Das neueste Überfalldrama von Netflix hat eine lustige, technisch versierte Wendung – die zu über 5.000 verschiedenen möglichen Erfahrungen für den Zuschauer führt. Kaleidoskop, mit Giancarlo Esposito, Rufus Sewell, Jai Courtney, Paz Vega, Tati Gabrielle und anderen, erzählt die Geschichte waghalsiger Diebe, die versuchen, Milliarden aus einem der fortschrittlichsten Tresore der Welt zu stehlen.
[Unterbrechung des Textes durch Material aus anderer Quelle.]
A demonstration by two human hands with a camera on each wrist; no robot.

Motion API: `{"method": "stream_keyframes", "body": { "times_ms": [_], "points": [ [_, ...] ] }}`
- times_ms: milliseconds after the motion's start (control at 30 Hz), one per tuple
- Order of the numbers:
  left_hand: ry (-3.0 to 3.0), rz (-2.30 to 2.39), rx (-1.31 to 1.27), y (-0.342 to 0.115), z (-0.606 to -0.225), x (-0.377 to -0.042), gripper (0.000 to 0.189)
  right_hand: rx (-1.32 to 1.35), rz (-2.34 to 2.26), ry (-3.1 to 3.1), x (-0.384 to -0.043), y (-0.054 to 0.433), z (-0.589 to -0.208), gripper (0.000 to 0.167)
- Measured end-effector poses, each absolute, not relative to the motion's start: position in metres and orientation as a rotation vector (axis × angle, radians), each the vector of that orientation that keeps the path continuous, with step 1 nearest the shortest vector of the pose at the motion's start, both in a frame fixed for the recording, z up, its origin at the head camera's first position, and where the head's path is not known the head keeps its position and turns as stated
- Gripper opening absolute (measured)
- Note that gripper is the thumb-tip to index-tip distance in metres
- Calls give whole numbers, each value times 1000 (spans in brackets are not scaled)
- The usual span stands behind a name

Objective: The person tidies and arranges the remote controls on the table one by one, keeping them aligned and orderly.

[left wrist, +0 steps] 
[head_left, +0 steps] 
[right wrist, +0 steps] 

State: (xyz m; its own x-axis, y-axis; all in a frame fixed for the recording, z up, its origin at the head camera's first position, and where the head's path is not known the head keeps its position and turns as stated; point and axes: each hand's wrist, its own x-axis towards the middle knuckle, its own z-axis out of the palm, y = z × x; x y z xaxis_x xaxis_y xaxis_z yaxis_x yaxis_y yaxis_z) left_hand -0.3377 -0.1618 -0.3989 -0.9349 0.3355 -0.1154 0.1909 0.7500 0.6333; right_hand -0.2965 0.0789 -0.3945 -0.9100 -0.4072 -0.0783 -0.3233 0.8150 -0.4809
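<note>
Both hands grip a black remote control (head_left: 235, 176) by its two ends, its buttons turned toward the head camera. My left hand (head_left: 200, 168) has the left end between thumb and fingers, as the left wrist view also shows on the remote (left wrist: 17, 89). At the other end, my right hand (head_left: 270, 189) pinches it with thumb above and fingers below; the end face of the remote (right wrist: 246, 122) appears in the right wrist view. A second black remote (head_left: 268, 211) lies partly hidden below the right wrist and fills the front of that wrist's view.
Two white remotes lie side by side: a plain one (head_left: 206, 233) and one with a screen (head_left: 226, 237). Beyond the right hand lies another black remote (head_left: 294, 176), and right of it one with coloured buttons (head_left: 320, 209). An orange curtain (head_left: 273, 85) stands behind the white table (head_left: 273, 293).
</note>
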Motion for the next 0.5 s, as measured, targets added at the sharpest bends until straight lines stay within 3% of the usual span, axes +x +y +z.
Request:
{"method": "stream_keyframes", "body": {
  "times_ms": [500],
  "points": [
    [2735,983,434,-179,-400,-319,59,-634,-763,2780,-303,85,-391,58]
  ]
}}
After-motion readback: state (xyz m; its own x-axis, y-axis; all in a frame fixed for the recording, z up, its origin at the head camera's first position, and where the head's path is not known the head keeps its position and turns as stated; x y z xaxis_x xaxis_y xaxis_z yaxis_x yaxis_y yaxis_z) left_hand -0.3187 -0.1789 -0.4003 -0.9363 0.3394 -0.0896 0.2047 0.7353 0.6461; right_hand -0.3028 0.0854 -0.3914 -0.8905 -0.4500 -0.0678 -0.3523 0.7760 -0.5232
Aber die Geschichte wird nicht chronologisch erzählt – stattdessen sind die acht Folgen der Serie so konzipiert, dass sie in beliebiger Reihenfolge angesehen werden können und bestimmte Zeiträume in Bezug auf den Überfall erfassen, von 24 Jahren vor bis zu sechs Monaten danach.

Es ist ein kniffliges Konzept, aber Schöpfer Eric Garcia sagt es Folge dass „ich denke, es macht wirklich Spaß, es zu mischen“, besonders wenn man mit einem geliebten Genre verheiratet ist.

„Die Leute lieben Raubüberfälle. Ich liebe Heist-Sachen. Raub und Kriminalität ist wahrscheinlich mein Favorit unter allen Genres“, sagt er. „Aus irgendeinem Grund, glaube ich, fühlen wir uns davon angezogen.“ Garcia startet am Neujahrstag und hofft, dass das Publikum es als seinen ersten Binge im Jahr 2023 genießen wird: „Wir haben großartige Actionsequenzen, wir haben gute Zeiten. Aber es geht um Rache und um besessene Menschen und Menschen, die sich nicht aus dem Weg gehen können.“

Wie bereits erwähnt, ist es ein kniffliges Konzept, weshalb wir im Folgenden die größten Fragen rund um die Serie aufgeschlüsselt haben, von der ursprünglichen Inspiration für das Konzept bis hin zu den Eröffnungstitelkarten jeder Episode und warum es eine geheime Spin Doctors-Referenz gibt .

[Editor’s note: The following contains mild spoilers for Kaleidoscope.]